Currently, one service has adopted her tech and she's in discussions with many others.

An Established Method for a New Purpose

"This technology is already in use in the film industry, it already exists in sports broadcasting so this is not brand new technology, it's just a new application and a different framework," said Madelaine.

"And we've tested it, we're collaborating with a company that has decades of expertise in developing technology so we know that this is reliable and what we now need to do is deploy it widely," she continued.

She said she believed the technology would also act as a deterrent to potential perpetrators.

Changing the Narrative

An expert from a support service commented she had seen directly the trauma and guilt this abuse inflicted on victims.

"If that self-blame is reinforced by a uninformed acquaintance or service who says 'what did you expect?' that guilt can really be deepened so it's really important that the response somebody is provided with is that they have committed no error," she stated.
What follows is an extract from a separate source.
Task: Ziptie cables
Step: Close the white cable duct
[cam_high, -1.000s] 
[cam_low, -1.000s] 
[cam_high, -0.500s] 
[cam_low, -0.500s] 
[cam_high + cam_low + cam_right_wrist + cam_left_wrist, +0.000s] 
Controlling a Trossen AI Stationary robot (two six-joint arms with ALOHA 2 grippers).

She noted it was inspiring that Madelaine was using her experience to bring about change, saying: "It is vital to have this multi-layered approach towards addressing technology-enabled gender-based abuse, because a single solution is going to be able to solve this problem, no one helpline, it needs to be this integrated effort."
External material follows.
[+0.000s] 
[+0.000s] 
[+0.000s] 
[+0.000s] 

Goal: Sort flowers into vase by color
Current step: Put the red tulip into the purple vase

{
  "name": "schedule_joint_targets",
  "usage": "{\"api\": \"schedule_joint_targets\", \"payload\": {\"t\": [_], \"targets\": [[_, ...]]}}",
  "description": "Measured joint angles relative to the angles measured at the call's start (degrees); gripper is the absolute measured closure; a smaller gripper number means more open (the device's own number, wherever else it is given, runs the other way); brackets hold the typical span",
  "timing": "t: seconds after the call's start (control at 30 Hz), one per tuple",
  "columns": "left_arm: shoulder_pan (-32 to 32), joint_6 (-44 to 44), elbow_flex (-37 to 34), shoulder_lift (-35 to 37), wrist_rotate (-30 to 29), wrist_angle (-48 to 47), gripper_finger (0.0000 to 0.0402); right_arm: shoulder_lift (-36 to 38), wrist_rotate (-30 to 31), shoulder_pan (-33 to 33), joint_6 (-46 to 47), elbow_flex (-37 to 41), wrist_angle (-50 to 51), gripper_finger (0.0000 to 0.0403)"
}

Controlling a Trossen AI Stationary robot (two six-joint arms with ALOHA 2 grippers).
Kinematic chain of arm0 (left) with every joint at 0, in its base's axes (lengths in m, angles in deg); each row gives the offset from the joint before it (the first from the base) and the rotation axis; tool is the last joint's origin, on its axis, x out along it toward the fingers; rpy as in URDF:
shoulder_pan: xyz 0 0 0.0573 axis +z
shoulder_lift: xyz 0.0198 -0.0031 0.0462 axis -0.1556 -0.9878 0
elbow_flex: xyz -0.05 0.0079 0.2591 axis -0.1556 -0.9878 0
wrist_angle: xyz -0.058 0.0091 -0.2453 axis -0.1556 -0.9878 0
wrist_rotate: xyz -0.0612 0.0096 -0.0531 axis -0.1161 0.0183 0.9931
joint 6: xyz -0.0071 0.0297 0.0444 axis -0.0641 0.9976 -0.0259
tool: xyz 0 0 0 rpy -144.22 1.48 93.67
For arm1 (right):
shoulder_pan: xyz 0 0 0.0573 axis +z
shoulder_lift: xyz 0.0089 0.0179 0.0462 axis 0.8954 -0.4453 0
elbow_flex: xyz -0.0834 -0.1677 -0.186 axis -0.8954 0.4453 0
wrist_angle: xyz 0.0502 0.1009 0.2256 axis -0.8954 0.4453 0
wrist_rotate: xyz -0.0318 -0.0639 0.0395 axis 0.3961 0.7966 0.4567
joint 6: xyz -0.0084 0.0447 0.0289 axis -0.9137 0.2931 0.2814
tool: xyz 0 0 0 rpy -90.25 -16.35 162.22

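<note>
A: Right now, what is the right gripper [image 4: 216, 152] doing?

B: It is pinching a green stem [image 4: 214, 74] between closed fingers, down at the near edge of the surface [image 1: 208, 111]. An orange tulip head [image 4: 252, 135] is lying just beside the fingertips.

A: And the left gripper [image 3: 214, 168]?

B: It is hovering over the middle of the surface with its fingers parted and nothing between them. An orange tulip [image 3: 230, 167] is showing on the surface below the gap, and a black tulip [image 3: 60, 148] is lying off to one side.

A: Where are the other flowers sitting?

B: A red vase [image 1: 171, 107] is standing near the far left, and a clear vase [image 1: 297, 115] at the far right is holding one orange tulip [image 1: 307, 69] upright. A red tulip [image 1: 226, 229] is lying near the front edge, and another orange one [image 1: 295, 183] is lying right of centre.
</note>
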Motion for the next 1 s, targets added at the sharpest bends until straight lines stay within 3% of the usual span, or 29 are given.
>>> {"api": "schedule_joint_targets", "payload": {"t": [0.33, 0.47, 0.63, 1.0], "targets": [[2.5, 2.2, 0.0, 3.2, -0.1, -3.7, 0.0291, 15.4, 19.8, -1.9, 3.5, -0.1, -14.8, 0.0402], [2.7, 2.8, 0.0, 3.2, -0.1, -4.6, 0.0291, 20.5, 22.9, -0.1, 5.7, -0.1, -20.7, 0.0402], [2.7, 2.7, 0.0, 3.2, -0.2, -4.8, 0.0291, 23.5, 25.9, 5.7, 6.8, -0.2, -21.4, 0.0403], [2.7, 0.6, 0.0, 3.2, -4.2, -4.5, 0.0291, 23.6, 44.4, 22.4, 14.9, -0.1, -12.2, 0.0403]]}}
Both women have experienced experiencing their intimate images distributed without their consent.
Both women have experienced having their private photos distributed non-consensually.

TV presenter Jess Davies was just 15 when images of her in her underwear were shared around her local community. It was the first of several incidents Jess experienced in her teens and 20s that would later shape her women's rights campaigning.

"It took so long, an excessive amount of time for someone to say to me, 'you are not to blame' and 'that was wrong'," recalled Jess.

She too is passionate about eliminating the shame of intimate image abuse from the survivors to the offenders. "It isn't a crime to willingly share an photo to someone," said Jess.

"However, it is illegal to distribute that without consent and I think that should invariably be where the blame is," she affirmed.

Alexa Smith
Alexa Smith

Elara Vance is a digital culture analyst and tech writer with a background in media studies, focusing on emerging technologies and their societal impacts.